Monday, May 14, 2012

Marking graves


If you have not figured it out by now, I'll go ahead and let you in on a bit of my life: I really like cemeteries. I actually teach a class on cemetery iconography. Over the past twenty years, I've been in hundreds of cemeteries, from Florida, to Massachusetts, to Missouri. Very few things give me greater pleasure than setting stones for veterans, especially Civil War soldiers.

This past Saturday, I was honored to help set a stone on an unmarked grave of a Confederate soldier - one that I had been hunting for a long time.

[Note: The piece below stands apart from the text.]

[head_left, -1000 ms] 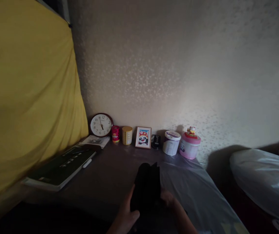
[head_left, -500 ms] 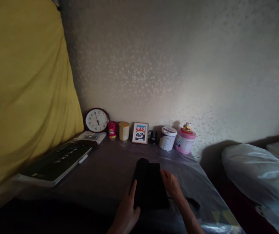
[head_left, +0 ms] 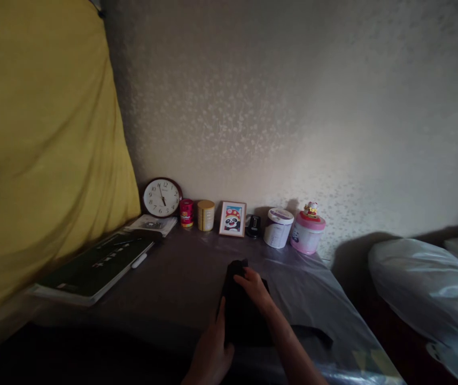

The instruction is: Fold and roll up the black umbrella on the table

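Observation:
A black, soft-looking item [head_left: 242, 315] lies on the table in front of me, partly rolled or folded, with a dark strap [head_left: 315, 334] trailing to its right. It is too dark to make out its exact kind. My left hand [head_left: 212, 342] grips its lower left side, the index finger lying along the edge and the thumb near the bottom. Across its upper part reaches my right hand [head_left: 253, 286], with curled fingers pinching the fabric near the top of the rolled part. The right forearm hides some of the item's right side.
Along the wall stand a clock [head_left: 162, 198], a red can [head_left: 186, 213], a yellow-lidded can [head_left: 206, 216], a framed panda picture [head_left: 232, 219], a white tub [head_left: 278, 229] and a pink-lidded jar [head_left: 308, 235]. A green board [head_left: 96, 267] lies left, and plastic-wrapped bundles [head_left: 425, 289] sit right.
My right hand has moved left from the item's right edge to its rolled upper part, folding fabric over with it. My left hand stays at the left side.

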Demonstrator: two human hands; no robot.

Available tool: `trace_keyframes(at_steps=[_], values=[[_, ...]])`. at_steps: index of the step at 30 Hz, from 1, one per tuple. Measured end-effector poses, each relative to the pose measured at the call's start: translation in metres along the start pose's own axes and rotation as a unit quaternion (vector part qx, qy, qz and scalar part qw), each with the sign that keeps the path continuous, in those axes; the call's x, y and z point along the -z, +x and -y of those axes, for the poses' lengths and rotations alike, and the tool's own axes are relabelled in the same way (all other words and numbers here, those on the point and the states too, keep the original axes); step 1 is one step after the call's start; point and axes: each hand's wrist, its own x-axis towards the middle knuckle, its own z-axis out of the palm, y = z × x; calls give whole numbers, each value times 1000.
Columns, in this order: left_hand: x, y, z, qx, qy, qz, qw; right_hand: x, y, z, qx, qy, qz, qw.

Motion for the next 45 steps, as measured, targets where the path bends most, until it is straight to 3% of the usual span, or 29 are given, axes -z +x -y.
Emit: trace_keyframes(at_steps=[4, 9, 16, 19, 22, 26, 32, 37, 41, 45], values=[[-1, 0, 1, 6, 17, 15, 1000, -24, 8, 2, -39, -32, 0, 999], [1, -1, -4, 41, 61, 35, 997, -36, 11, -1, -57, -99, 19, 993], [0, -5, 12, 43, 85, 24, 995, -43, 11, 0, -88, -12, 138, 986], [-1, -8, 22, 1, 132, -81, 988, -46, 10, 0, -59, -16, 145, 988], [2, -6, 16, -91, 180, -217, 955, -46, 9, 0, -38, -34, 159, 986], [3, 5, 1, -176, 208, -247, 930, -42, 7, 3, 25, -81, 157, 984], [-11, 15, 13, -147, 204, -220, 943, -34, -5, 5, 93, -70, 171, 978], [-28, 16, 30, -119, 195, -190, 955, -29, -16, -2, 251, -169, 110, 947], [-36, 18, 39, -139, 180, -168, 959, -28, -5, -16, 337, -216, 122, 908], [-33, 19, 35, -119, 162, -128, 971, -29, 19, -27, 336, -285, 120, 890]])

Henry Cozzens (Cousins) or at times, William Henry Cozzens, and his brother, Franklin Cozzens, both voluntarily enlisted in Watauga County in what became Company B, 37th North Carolina Troops, on September 14, 1861. Both were mustered in as privates. Both were from Randolph County. Henry was 21 and living at home; Franklin was 28 and married, with an infant daughter.  Franklin Cozzens was killed in action at the battle of Second Manassas on August 29, 1862, and lies buried in a mass grave.

Henry served most of the war as a teamster. He was captured on April 2, 1865, after the break through below Petersburg, Virginia. He was confined at Point Lookout and released after taking the Oath on June 10, 1865. After returning from the war, he moved southwest to Yancey County, where he married Alex Beaver King, the widow of a Confederate soldier. He eventually applied and was awarded a pension for his service in the Confederate army.

I've believed for many years that he was buried in the King Cemetery in Yancey County. A few months ago, after persistent questioning, we finally found a family member who confirmed this. A stone was ordered from the VA and placed on his previously unmarked (or fieldstone marked) grave.

But there is more to this story (something I've been researching for over a decade): Henry and Franklin Cozzens were "free persons of color."  They and their families are listed as either being negroes (1850) or mulatto (1860) on the Watauga County census. They considered themselves melungeons, or, of mixed blood, part Indian, part Portuguese, part Black. Regardless, they were not required (or even eligible) for Confederate service.  Yet they did serve, voluntarily. It cost Franklin his life. I've always wondered what happened to his widow after the War. She simply disappears. Oh well, the search goes on.

2 comments:

Brock Townsend said...

Well done and posted.

Patti Ritchie said...

Thank you, thank you! A very important part of our history.